[Excerpts from a dataset]
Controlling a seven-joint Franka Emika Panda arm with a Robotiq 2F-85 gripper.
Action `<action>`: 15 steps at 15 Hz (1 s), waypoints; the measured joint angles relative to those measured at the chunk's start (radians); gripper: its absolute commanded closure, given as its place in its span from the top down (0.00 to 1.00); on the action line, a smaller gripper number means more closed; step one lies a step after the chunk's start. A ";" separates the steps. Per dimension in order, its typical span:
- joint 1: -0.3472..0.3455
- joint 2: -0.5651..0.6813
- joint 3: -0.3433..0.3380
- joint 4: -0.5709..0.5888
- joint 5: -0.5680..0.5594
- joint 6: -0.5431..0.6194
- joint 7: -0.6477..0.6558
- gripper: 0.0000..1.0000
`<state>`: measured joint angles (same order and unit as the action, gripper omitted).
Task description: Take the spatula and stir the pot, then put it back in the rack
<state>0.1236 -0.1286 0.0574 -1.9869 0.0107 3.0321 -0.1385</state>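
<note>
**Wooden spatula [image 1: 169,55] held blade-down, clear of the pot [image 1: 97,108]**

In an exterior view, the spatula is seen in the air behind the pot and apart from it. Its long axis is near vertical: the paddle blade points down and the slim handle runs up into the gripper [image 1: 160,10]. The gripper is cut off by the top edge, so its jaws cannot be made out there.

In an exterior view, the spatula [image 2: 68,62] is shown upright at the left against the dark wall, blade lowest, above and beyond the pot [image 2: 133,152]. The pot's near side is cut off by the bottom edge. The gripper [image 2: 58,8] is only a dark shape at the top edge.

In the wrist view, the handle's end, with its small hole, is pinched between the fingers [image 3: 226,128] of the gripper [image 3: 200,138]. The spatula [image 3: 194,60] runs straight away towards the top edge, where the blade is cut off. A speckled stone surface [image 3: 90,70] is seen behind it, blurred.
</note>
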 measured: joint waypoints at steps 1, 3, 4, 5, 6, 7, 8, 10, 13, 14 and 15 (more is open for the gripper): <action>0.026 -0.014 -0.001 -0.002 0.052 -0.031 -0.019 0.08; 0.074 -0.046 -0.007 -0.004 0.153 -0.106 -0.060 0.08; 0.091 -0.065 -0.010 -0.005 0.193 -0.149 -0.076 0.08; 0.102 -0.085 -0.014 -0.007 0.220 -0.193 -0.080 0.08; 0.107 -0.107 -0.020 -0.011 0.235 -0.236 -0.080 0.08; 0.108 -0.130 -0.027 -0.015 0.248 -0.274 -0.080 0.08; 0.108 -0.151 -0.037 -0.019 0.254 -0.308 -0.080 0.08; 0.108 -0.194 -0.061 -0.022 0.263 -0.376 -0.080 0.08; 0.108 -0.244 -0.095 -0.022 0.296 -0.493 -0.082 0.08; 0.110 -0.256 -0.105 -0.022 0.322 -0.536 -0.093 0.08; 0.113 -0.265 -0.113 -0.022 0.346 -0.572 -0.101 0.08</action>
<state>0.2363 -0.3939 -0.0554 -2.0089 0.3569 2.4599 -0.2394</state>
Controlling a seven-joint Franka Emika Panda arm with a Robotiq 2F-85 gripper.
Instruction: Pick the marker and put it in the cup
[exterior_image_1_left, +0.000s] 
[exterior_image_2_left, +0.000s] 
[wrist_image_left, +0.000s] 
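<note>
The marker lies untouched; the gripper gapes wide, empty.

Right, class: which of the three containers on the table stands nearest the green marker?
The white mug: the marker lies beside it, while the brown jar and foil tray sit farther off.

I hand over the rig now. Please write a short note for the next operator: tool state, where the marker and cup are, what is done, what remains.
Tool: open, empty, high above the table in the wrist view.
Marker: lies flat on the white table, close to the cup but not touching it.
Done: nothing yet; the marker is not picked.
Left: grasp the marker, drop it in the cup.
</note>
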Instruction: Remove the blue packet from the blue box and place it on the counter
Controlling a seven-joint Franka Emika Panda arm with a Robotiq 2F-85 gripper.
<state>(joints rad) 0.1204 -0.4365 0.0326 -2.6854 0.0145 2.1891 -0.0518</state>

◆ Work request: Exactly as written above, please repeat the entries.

◆ Written answer:
Controlling a seven-joint Franka Emika Panda arm with a Robotiq 2F-85 gripper.
Action `<action>`: 15 steps at 15 Hz (1 s), waypoints; the measured joint angles relative to those measured at the chunk's start (radians); gripper: its absolute commanded closure, given as its place in its span from the top down (0.00 to 1.00); on the action line, a smaller gripper number means more closed; step one lies a step after the chunk's start. A ";" separates the steps. Per dimension in order, its typical span:
- joint 1: -0.3472..0.3455
- joint 2: -0.5651..0.6813
- joint 3: -0.3433..0.3380
- joint 4: -0.5709..0.5888
- joint 5: -0.5680..0.5594
- joint 6: -0.5431..0.6194
- joint 7: -0.6477..0.6558
- gripper: 0.0000..1.0000
`<state>`: measured joint angles (same order and unit as the action, gripper omitted).
Task description: Take the spatula and stir the pot, then put it back in the rack
<state>0.1236 -0.1286 0.0574 -1.9869 0.0107 3.0321 -0.1385</state>
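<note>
**Wooden spatula [image 1: 169,55] held blade-down, clear of the pot [image 1: 97,108]**

In an exterior view, the spatula is seen in the air behind the pot and apart from it. Its long axis is near vertical: the paddle blade points down and the slim handle runs up into the gripper [image 1: 160,10]. The gripper is cut off by the top edge, so its jaws cannot be made out there.

In an exterior view, the spatula [image 2: 68,62] is shown upright at the left against the dark wall, blade lowest, above and beyond the pot [image 2: 133,152]. The pot's near side is cut off by the bottom edge. The gripper [image 2: 58,8] is only a dark shape at the top edge.

In the wrist view, the handle's end, with its small hole, is pinched between the fingers [image 3: 226,128] of the gripper [image 3: 200,138]. The spatula [image 3: 194,60] runs straight away towards the top edge, where the blade is cut off. A speckled stone surface [image 3: 90,70] is seen behind it, blurred.
</note>
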 measured: joint waypoints at steps 1, 3, 4, 5, 6, 7, 8, 10, 13, 14 and 15 (more is open for the gripper): <action>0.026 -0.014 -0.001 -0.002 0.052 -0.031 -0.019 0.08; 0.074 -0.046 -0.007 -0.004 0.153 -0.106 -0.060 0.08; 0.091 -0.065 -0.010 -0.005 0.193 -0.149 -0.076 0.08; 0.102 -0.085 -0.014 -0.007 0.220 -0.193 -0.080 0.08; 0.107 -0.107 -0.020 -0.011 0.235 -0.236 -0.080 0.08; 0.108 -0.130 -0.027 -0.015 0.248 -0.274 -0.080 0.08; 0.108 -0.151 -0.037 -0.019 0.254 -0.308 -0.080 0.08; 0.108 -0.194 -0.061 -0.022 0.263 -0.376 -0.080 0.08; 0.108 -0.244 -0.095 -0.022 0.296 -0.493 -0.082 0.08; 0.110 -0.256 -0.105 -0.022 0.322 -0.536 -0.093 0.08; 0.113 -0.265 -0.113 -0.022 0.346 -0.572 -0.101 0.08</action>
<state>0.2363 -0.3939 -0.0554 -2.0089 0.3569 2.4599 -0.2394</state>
Controlling a seven-joint Franka Emika Panda arm with a Robotiq 2F-85 gripper.
Instruction: Pick the marker and put it in the cup
[exterior_image_1_left, +0.000s] 
[exterior_image_2_left, +0.000s] 
[wrist_image_left, +0.000s] 
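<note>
The marker lies untouched; the gripper gapes wide, empty.

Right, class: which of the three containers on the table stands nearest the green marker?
The white mug: the marker lies beside it, while the brown jar and foil tray sit farther off.

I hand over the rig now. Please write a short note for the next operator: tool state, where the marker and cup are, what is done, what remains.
Tool: open, empty, high above the table in the wrist view.
Marker: lies flat on the white table, close to the cup but not touching it.
Done: nothing yet; the marker is not picked.
Left: grasp the marker, drop it in the cup.
</note>
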Instruction: Remove the blue packet from the blue box and place it on the counter
Controlling a seven-joint Franka Emika Panda arm with a Robotiq 2F-85 gripper.
<state>(joints rad) 0.1204 -0.4365 0.0326 -2.6854 0.0145 2.1891 -0.0518</state>

This answer requires nothing else.